* [EXERCISE DETAILS]: Sort through the material below and copy each line with "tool".

* [DATASET EXCERPT]:
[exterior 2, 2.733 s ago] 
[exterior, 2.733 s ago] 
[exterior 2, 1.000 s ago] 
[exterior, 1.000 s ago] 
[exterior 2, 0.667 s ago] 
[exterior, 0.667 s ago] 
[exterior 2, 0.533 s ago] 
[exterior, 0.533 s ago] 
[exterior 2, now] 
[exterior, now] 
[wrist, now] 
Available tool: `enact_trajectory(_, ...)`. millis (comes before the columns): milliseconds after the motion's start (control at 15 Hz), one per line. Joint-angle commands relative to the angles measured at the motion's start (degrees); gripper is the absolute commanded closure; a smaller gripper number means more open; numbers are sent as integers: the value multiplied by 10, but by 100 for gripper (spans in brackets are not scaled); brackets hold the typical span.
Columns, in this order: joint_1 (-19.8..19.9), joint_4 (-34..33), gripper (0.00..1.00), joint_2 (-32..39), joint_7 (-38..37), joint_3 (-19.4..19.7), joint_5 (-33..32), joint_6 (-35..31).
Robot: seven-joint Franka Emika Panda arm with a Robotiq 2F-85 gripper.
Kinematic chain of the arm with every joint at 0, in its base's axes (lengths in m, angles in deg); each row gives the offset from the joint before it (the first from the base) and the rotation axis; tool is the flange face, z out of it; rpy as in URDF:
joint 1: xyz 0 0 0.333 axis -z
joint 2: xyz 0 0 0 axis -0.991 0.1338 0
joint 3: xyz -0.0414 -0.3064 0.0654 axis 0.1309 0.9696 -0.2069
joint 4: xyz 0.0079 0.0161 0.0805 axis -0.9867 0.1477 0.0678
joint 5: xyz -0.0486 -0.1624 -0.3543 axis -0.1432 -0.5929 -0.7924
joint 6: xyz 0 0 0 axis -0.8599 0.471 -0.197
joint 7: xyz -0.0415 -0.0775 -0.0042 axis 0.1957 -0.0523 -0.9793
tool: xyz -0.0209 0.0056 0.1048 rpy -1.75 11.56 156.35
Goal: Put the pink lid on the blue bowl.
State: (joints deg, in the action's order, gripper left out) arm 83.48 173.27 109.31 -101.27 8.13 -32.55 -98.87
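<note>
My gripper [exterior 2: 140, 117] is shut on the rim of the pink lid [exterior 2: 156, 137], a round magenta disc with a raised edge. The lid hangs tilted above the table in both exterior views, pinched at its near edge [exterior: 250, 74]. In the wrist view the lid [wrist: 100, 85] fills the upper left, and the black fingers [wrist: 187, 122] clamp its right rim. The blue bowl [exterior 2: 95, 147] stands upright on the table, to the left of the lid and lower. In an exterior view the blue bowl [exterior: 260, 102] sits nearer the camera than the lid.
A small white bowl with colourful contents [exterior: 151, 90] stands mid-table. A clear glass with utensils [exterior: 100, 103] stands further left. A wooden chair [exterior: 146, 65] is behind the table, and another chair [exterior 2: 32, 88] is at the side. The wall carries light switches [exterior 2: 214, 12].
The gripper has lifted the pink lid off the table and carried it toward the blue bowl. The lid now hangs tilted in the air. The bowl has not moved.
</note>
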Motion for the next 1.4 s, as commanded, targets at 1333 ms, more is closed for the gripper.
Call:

* [RESPONSE TO THE EXERCISE]:
Available tool: `enact_trajectory(_, ...)`. millis (comes before the columns): milliseconds after the motion's start (control at 15 Hz), one per line. Joint-angle commands relative to the angles measured at the motion's start (degrees); gripper is the absolute commanded closure; a smaller gripper number means more open; numbers are sent as integers: the value multiplied by 10, but by 100 for gripper (spans in brackets are not scaled); brackets hold the typical span.
Kinematic chain of the arm with every joint at 0, in its base's axes (lengths in m, angles in deg); each row gives the offset from the joint before it (the first from the base) and the rotation axis; tool is the flange face, z out of it; rpy as in URDF:
tool: xyz -0.0209 0.0056 0.1048 rpy -1.75 11.56 156.35

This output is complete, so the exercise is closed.